__INFORMATION PROVIDED__:

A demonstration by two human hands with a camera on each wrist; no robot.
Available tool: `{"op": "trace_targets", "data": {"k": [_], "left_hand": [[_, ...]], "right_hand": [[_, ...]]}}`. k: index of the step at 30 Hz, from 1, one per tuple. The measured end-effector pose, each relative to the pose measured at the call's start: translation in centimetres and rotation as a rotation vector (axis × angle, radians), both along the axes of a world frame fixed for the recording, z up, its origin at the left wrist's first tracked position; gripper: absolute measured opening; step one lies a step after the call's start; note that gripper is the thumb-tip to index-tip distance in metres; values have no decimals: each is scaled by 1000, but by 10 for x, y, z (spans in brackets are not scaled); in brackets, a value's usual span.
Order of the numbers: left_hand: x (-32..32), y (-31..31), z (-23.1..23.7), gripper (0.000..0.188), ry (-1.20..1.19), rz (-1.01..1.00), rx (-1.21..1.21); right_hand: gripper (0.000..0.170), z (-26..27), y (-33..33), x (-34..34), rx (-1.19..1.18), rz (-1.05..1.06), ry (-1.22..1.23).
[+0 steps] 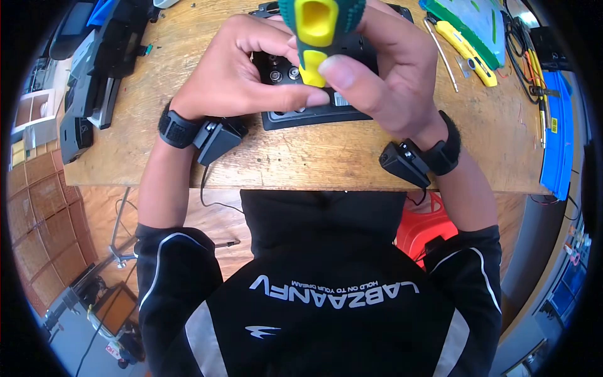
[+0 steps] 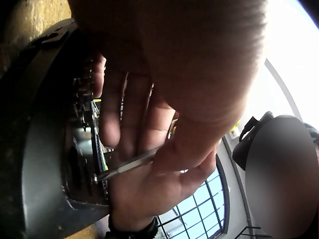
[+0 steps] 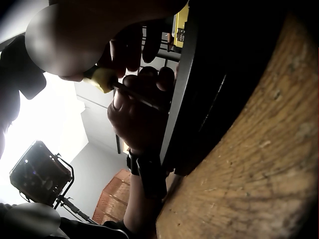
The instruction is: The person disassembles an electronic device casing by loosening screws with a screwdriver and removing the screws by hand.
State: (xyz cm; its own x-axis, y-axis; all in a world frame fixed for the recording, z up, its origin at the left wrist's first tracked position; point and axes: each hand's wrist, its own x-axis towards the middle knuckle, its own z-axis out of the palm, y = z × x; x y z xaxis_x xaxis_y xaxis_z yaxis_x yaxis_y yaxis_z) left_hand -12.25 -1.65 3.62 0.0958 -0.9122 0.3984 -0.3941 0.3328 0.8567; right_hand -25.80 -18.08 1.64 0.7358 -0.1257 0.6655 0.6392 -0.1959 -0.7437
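Observation:
My right hand (image 1: pixel 402 81) grips a green and yellow screwdriver (image 1: pixel 317 28), its thumb along the yellow collar. My left hand (image 1: pixel 239 81) pinches around the screwdriver's shaft, thumb reaching below the handle. In the left wrist view the metal shaft (image 2: pixel 127 167) slants down, its tip right at the inner side of a black housing (image 2: pixel 42 149). Seen from the head, this black housing (image 1: pixel 314 118) lies on the table under both hands, with round metal connectors (image 1: pixel 275 76) and a white label (image 1: pixel 340 99) showing. The hands and handle hide much of its inside.
The wooden table (image 1: pixel 282 160) bears black device parts (image 1: pixel 94 69) at the left. On the right lie a yellow box cutter (image 1: pixel 468 53), a thin metal rod (image 1: pixel 443 56), a green-edged case (image 1: pixel 471 22), cables (image 1: pixel 520 44) and a blue strip (image 1: pixel 556 138) along the edge.

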Motion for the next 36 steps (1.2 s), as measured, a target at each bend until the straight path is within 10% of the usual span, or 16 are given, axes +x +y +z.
{"op": "trace_targets", "data": {"k": [36], "left_hand": [[17,12,6,38,-180,64,109]], "right_hand": [[49,4,2,-6,-237,-218,61]]}}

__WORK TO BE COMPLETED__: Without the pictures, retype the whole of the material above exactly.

__TASK ANSWER__:
A demonstration by two human hands with a camera on each wrist; no robot.
Available tool: `{"op": "trace_targets", "data": {"k": [_], "left_hand": [[_, ...]], "right_hand": [[_, ...]]}}`. k: index of the step at 30 Hz, from 1, one per tuple. The measured end-effector pose, each relative to the pose measured at the call's start: translation in centimetres and rotation as a rotation vector (axis × angle, radians), both along the axes of a world frame fixed for the recording, z up, its origin at the left wrist's first tracked position; gripper: absolute measured opening; step one lies a step after the call's start; note that gripper is the thumb-tip to index-tip distance in metres; values have no decimals: each is scaled by 1000, but by 10 for x, y, z (spans in brackets are not scaled); in brackets, a value's usual span.
Order of the numbers: left_hand: x (-32..32), y (-31..31), z (-23.1..23.7), gripper (0.000..0.188), ry (-1.20..1.19), rz (-1.01..1.00), rx (-1.21..1.21); right_hand: gripper (0.000..0.170), z (-26..27), y (-33..33), x (-34..34), rx (-1.19..1.18), rz (-1.05..1.06), ry (-1.22..1.23).
[+0 steps] 
[+0 steps] 
[+0 steps] 
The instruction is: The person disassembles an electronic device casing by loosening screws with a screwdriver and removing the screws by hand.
State: (xyz cm; its own x-axis, y-axis; all in a world frame fixed for the recording, z up, its origin at the left wrist's first tracked position; point and axes: each hand's wrist, its own x-axis towards the middle knuckle, its own z-axis out of the palm, y = z × x; x y z xaxis_x xaxis_y xaxis_z yaxis_x yaxis_y yaxis_z) left_hand -12.25 -1.65 3.62 0.0958 -0.9122 0.3984 -0.3941 0.3328 0.8567; right_hand -25.80 -18.08 1.64 0.7358 -0.1257 0.6655 0.6392 -0.1959 -0.7437
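Observation:
My right hand (image 1: pixel 402 81) grips a green and yellow screwdriver (image 1: pixel 317 28), its thumb along the yellow collar. My left hand (image 1: pixel 239 81) pinches around the screwdriver's shaft, thumb reaching below the handle. In the left wrist view the metal shaft (image 2: pixel 127 167) slants down, its tip right at the inner side of a black housing (image 2: pixel 42 149). Seen from the head, this black housing (image 1: pixel 314 118) lies on the table under both hands, with round metal connectors (image 1: pixel 275 76) and a white label (image 1: pixel 340 99) showing. The hands and handle hide much of its inside.
The wooden table (image 1: pixel 282 160) bears black device parts (image 1: pixel 94 69) at the left. On the right lie a yellow box cutter (image 1: pixel 468 53), a thin metal rod (image 1: pixel 443 56), a green-edged case (image 1: pixel 471 22), cables (image 1: pixel 520 44) and a blue strip (image 1: pixel 556 138) along the edge.
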
Motion for the next 36 steps (1.2 s), as measured, a target at each bend until the straight path is within 10% of the usual span, or 16 are given, axes +x +y +z.
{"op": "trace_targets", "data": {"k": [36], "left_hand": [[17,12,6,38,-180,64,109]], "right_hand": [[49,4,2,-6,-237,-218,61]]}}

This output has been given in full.